School of Information Network Security, People's Public Security University of China, Beijing, China.
Department of Criminal Investigation, Sichuan Police College, Luzhou, China.
PLoS One. 2024 Oct 10;19(10):e0311720. doi: 10.1371/journal.pone.0311720. eCollection 2024.

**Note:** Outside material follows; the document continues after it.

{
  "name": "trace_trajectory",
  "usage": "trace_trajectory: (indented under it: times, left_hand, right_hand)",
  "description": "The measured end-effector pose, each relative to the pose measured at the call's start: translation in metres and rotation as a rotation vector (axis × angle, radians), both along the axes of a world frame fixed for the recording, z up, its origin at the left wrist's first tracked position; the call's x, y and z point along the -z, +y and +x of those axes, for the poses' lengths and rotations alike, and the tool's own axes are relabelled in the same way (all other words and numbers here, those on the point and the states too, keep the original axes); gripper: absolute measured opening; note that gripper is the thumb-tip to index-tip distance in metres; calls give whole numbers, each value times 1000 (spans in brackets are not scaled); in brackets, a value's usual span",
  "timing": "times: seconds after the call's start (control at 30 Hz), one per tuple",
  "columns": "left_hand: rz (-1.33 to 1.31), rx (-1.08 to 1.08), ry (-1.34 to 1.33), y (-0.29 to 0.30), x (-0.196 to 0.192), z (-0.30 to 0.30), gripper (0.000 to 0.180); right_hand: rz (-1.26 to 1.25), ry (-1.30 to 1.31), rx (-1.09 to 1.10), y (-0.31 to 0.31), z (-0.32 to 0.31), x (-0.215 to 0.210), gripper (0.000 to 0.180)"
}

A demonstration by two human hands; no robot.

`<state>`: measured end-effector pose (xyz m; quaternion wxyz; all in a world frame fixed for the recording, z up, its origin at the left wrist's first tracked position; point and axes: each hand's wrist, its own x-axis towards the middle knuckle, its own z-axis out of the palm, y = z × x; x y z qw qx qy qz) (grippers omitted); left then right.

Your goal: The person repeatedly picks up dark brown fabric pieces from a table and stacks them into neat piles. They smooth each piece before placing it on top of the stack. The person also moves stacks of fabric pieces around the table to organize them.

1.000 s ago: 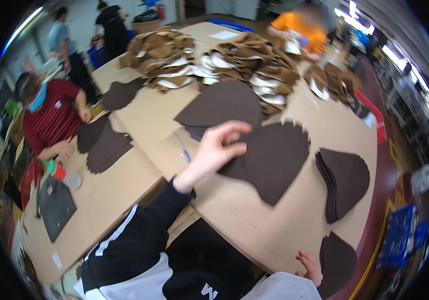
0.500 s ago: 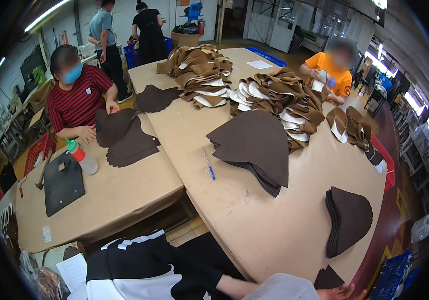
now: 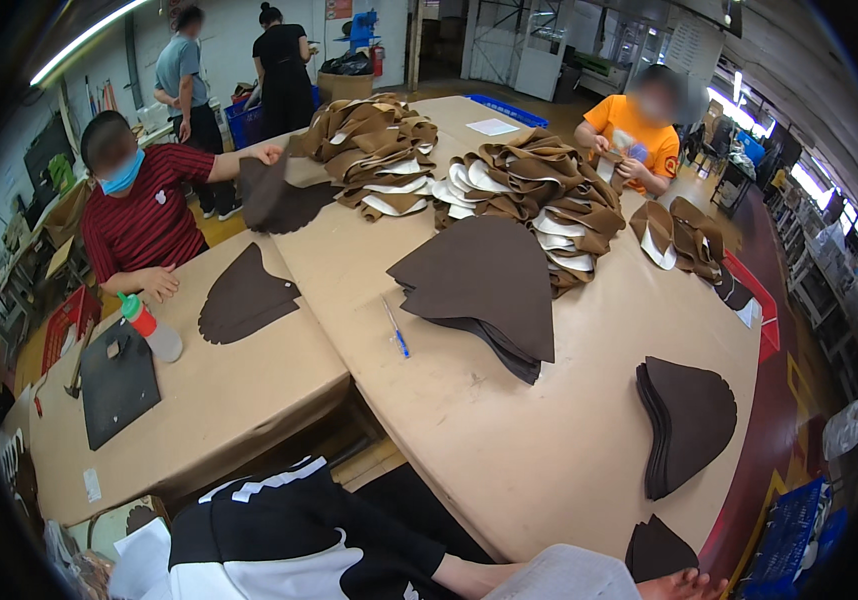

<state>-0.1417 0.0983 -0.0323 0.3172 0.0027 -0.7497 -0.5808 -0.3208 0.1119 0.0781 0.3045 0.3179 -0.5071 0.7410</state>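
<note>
At the lower right edge is my right hand (image 3: 684,585), cut off by the frame, its visible fingers apart. It lies against the near edge of a small stack of dark brown cut pieces (image 3: 661,550). A bare forearm (image 3: 474,575) runs out of a black sleeve and passes behind a pale grey cloth shape (image 3: 569,575). My left hand is not visible. Beyond my right hand, a fanned stack of dark brown pieces with scalloped edges (image 3: 694,420) rests on the table. A bigger dark brown stack (image 3: 479,280) lies farther off, with a blue pen (image 3: 397,330) beside it.
Heaps of brown-and-white pieces (image 3: 539,190) (image 3: 374,150) cover the far table (image 3: 509,450). A masked co-worker (image 3: 149,205) sits left, by a red-topped bottle (image 3: 154,330) and black mat (image 3: 119,385). Another co-worker in orange (image 3: 634,135) handles a piece. A blue crate (image 3: 787,540) stands lower right.
The masked co-worker's arm has stretched away, carrying a dark piece over to the farther one. A single piece lies in front of them. My view has turned slightly; my hand stays by the small stack.
</note>
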Motion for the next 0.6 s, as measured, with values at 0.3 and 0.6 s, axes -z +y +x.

The malicious use of deepfake videos seriously affects information security and brings great harm to society. Currently, deepfake videos are mainly generated based on deep learning methods, which are difficult to be recognized by the naked eye, therefore, it is of great significance to study accurate and efficient deepfake video detection techniques. Most of the existing detection methods focus on analyzing the discriminative information in a specific feature domain for classification from a local or global perspective. Such detection methods based on a single type feature have certain limitations in practical applications. In this paper, we propose a deepfake detection method with the ability to comprehensively analyze the forgery face features, which integrates features in the space domain, noise domain, and frequency domain, and uses the Inception Transformer to learn the mix of global and local information dynamically. We evaluate the proposed method on the DFDC, Celeb-DF, and FaceForensic++ benchmark datasets. Extensive experiments verify the effectiveness and good generalization of the proposed method. Compared with the optimal model, the proposed method with a small number of parameters does not use pre-training, distillation, or assembly, but still achieves competitive performance. The ablation experiments evaluate the role of each component.
深度伪造视频的恶意使用严重影响信息安全,给社会带来极大危害。目前,深度伪造视频主要基于深度学习方法生成,难以被肉眼识别,因此研究准确高效的深度伪造视频检测技术具有重要意义。现有的大多数检测方法主要从局部或全局角度分析特定特征域中的判别信息进行分类。这种基于单一类型特征的检测方法在实际应用中具有一定的局限性。本文提出了一种具有综合分析伪造人脸特征能力的深度伪造检测方法,该方法集成了空域、噪声域和频域的特征,并使用 Inception Transformer 动态学习全局和局部信息的混合。我们在 DFDC、Celeb-DF 和 FaceForensic++基准数据集上评估了所提出的方法。大量实验验证了所提出方法的有效性和良好的泛化能力。与最优模型相比,所提出的方法具有较少的参数,不使用预训练、蒸馏或组装,但仍能实现具有竞争力的性能。消融实验评估了每个组件的作用。